_Exercise objective_. Select from the data all lines with the word "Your".

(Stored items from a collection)
....................

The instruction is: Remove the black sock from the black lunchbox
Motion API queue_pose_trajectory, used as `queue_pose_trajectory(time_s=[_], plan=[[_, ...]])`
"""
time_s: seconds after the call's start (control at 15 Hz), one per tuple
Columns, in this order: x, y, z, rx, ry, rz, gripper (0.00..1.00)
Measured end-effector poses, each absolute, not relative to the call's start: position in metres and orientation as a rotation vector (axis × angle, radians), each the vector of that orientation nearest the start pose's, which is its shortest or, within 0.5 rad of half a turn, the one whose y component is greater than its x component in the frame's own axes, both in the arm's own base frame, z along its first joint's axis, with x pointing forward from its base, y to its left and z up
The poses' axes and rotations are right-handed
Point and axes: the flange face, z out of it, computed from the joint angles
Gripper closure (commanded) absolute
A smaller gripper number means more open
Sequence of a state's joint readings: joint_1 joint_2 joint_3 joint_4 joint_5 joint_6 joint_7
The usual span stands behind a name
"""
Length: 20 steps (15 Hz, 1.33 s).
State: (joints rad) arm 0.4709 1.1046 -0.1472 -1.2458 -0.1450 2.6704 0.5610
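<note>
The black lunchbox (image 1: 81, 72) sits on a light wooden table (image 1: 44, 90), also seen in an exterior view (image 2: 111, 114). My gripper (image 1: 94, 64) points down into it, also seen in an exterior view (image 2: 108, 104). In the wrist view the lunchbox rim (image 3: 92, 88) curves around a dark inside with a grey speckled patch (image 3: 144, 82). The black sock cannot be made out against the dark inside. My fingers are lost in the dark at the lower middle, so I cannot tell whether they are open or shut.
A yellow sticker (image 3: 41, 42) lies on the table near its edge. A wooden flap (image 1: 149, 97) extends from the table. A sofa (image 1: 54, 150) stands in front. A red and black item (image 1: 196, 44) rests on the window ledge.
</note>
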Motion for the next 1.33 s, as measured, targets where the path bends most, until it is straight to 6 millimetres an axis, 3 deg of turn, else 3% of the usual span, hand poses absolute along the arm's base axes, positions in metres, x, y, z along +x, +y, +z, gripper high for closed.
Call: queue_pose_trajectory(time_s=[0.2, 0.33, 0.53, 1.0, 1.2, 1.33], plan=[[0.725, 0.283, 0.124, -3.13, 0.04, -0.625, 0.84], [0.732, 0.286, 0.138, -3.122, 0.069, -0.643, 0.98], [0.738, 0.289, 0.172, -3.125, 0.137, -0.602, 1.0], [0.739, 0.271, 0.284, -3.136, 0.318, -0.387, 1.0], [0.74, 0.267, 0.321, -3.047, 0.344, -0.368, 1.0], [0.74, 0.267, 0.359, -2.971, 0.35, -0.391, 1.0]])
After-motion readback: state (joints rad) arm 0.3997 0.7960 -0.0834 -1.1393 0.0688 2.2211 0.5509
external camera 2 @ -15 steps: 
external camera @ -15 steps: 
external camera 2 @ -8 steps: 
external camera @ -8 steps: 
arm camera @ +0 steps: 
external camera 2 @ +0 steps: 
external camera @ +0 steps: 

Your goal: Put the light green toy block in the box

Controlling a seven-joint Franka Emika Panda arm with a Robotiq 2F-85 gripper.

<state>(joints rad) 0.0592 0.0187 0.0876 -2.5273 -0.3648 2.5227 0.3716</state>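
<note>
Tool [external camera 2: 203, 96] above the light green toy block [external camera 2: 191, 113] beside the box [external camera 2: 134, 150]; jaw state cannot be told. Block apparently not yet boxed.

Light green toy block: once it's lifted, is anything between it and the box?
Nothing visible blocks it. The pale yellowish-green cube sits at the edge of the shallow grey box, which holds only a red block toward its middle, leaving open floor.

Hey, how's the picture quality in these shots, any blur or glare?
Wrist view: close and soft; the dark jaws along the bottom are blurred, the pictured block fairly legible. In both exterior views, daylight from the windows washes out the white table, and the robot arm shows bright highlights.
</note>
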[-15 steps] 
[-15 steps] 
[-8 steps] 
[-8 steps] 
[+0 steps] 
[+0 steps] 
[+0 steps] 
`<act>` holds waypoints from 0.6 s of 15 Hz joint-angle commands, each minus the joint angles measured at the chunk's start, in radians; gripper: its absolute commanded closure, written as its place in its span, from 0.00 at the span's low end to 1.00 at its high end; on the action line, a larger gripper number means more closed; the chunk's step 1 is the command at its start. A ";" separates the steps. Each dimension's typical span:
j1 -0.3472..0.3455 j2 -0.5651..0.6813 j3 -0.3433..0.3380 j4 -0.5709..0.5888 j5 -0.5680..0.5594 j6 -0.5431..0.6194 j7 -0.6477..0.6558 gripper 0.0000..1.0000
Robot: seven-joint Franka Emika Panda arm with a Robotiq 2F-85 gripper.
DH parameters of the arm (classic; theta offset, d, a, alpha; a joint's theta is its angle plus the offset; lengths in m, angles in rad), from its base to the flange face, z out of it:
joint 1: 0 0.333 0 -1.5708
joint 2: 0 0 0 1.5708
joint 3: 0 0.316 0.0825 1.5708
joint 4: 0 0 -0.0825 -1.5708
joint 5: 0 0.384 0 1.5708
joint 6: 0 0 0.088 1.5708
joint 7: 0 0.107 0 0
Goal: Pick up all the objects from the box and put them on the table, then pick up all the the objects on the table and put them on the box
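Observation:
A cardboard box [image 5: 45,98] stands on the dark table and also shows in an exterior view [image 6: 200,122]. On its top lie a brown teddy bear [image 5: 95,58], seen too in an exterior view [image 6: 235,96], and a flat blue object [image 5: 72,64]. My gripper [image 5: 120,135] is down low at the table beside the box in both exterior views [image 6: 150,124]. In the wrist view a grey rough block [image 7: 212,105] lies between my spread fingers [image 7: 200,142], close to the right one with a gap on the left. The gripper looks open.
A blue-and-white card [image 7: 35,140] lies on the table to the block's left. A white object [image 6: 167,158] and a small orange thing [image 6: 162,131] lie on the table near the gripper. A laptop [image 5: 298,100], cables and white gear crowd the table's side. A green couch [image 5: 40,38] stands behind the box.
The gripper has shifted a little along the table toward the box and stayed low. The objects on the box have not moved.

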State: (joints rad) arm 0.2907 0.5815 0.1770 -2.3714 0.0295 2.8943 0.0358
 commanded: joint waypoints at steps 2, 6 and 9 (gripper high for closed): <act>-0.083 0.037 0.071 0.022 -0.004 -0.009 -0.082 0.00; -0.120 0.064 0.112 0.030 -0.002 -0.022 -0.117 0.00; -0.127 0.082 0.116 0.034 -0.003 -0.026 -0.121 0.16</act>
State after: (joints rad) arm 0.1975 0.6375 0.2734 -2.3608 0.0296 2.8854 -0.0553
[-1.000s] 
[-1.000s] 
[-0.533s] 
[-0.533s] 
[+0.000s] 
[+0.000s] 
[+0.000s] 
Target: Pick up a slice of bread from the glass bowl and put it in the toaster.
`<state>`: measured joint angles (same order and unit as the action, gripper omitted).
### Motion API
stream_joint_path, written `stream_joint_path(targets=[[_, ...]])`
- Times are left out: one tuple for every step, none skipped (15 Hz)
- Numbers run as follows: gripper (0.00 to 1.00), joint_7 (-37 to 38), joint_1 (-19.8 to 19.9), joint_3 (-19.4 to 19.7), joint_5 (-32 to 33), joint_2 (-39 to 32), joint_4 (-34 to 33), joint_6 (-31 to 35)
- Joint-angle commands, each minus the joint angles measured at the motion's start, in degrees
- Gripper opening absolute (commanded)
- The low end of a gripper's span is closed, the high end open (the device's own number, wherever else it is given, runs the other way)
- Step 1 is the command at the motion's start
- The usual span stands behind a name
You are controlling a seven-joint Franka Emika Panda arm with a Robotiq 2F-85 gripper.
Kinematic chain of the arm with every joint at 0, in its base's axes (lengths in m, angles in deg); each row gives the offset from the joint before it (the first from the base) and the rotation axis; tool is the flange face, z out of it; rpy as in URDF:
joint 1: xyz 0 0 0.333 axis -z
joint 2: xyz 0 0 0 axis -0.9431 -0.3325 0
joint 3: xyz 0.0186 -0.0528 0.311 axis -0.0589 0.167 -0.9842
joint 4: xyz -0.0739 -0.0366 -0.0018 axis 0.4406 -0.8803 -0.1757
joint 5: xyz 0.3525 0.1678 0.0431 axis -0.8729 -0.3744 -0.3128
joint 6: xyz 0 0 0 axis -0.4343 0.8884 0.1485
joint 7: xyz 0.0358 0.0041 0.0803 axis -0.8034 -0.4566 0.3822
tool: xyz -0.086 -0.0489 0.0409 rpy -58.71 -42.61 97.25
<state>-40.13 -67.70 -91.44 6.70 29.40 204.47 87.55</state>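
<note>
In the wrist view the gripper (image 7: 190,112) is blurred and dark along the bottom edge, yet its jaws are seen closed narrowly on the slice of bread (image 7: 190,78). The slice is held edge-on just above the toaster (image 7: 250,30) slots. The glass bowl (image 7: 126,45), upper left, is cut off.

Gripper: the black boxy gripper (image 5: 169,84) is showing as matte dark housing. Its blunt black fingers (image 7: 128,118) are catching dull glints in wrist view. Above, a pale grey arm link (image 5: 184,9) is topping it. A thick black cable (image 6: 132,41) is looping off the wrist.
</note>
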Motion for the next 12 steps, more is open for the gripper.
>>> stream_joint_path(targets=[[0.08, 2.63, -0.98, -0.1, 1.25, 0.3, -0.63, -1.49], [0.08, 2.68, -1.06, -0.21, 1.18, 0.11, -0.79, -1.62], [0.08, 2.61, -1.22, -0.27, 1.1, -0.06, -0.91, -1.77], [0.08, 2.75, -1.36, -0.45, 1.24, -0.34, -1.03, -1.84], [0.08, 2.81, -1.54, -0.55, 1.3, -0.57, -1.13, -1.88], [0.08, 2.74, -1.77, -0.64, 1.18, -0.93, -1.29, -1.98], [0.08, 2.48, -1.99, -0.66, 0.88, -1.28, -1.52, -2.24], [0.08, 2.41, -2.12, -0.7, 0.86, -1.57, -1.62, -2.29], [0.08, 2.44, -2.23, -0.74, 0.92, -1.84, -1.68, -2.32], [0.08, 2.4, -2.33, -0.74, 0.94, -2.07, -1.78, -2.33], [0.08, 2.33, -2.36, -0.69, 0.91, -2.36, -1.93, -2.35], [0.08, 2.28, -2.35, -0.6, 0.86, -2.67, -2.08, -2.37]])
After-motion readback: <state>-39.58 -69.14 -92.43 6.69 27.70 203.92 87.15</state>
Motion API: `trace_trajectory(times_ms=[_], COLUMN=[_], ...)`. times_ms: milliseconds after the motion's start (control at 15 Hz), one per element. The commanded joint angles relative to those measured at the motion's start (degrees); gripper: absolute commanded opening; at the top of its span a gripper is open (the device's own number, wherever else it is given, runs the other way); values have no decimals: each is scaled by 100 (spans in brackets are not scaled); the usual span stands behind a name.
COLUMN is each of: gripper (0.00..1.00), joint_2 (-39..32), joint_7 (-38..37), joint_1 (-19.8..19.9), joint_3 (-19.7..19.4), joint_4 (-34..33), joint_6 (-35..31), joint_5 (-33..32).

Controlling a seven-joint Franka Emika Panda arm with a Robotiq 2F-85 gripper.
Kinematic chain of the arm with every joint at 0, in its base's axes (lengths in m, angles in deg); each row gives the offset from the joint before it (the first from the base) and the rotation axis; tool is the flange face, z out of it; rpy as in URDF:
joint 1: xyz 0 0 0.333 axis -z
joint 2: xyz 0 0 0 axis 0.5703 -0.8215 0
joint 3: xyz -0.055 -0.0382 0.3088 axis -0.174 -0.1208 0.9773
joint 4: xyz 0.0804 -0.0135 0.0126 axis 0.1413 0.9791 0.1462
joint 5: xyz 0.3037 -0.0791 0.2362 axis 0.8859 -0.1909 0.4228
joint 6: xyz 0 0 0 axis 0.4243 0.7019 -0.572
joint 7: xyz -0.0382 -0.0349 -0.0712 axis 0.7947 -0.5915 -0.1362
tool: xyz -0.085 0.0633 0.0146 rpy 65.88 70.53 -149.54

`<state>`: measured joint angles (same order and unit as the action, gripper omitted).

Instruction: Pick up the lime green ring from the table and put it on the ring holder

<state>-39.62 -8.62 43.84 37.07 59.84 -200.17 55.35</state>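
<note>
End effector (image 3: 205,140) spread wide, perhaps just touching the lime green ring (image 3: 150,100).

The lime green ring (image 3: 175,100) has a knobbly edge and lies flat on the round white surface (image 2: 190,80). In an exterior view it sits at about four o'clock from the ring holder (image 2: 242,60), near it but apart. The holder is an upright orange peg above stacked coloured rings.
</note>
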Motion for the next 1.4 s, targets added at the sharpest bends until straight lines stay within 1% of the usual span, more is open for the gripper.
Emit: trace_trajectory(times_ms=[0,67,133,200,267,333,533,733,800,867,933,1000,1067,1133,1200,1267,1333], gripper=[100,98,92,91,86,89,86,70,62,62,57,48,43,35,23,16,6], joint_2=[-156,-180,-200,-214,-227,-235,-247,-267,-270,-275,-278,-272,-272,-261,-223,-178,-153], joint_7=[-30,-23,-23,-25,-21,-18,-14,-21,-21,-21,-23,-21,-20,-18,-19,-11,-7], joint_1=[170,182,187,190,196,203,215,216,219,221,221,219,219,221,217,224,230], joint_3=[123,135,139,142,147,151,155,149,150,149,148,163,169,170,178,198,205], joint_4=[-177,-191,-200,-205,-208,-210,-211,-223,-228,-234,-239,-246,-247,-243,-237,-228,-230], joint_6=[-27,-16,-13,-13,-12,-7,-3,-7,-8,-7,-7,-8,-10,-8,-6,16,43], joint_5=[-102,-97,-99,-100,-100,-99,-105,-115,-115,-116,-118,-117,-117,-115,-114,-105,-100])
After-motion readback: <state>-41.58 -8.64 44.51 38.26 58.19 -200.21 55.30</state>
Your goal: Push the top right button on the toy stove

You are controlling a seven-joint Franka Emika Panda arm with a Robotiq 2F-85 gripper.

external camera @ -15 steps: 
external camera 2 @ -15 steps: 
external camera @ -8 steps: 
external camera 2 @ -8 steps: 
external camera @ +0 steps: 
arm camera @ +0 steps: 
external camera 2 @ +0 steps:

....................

_Written response_.
Your goal: Put the light green toy block in the box
Your goal: Push the top right button on the toy stove

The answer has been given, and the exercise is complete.